→ Assignment:
Start at the line below containing "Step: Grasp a" and stop at the line containing "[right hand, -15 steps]". Repeat every line of that stretch exactly, and nothing outside it.

═══ Material for this task ═══

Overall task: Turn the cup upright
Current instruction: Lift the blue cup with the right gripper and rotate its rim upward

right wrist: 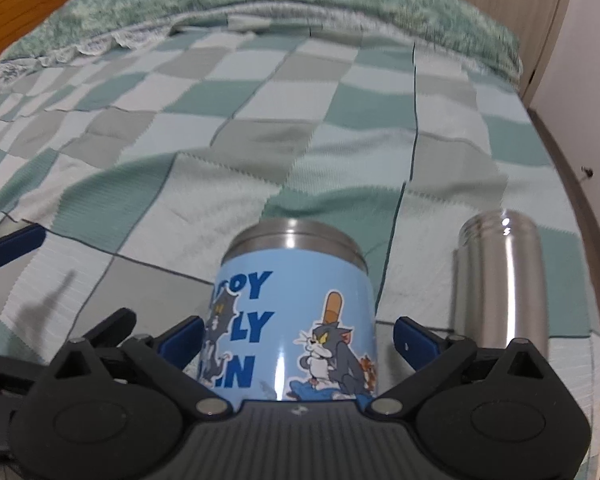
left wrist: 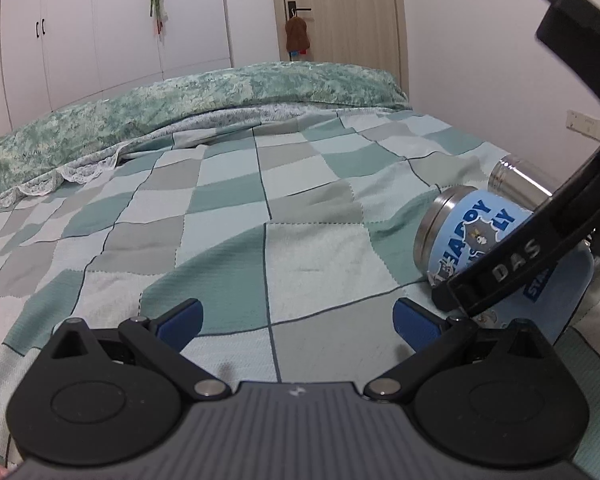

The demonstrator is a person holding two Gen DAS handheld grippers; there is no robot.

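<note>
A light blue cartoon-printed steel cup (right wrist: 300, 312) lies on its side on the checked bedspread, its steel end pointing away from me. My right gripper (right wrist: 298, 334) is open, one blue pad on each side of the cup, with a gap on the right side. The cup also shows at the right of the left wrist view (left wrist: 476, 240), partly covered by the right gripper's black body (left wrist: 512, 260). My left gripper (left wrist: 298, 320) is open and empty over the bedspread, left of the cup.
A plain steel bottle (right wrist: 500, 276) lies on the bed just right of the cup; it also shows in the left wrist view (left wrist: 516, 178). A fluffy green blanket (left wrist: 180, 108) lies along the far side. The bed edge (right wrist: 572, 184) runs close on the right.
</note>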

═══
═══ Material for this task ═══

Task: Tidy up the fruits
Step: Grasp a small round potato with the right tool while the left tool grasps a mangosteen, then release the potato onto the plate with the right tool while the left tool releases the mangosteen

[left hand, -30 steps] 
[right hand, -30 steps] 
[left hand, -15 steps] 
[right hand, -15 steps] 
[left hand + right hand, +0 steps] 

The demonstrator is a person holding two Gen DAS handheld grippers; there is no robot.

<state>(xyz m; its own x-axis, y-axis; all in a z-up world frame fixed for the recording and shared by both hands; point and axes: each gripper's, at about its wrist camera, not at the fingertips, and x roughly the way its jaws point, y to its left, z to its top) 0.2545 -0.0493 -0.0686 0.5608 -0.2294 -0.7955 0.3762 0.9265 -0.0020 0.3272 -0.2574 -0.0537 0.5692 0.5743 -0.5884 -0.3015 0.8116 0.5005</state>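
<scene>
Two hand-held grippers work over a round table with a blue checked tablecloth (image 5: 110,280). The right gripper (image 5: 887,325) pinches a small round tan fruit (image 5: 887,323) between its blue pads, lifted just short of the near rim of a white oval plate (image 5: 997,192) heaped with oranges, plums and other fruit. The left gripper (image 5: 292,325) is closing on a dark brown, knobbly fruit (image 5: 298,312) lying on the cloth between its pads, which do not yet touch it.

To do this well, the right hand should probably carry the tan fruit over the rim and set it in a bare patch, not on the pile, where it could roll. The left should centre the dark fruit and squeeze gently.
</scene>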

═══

→ Solution for this exercise:
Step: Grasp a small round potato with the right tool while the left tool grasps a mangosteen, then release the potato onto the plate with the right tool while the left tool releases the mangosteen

[left hand, -30 steps] 
[right hand, -30 steps] 
[left hand, -15 steps] 
[right hand, -15 steps] 

The exercise was answered completely.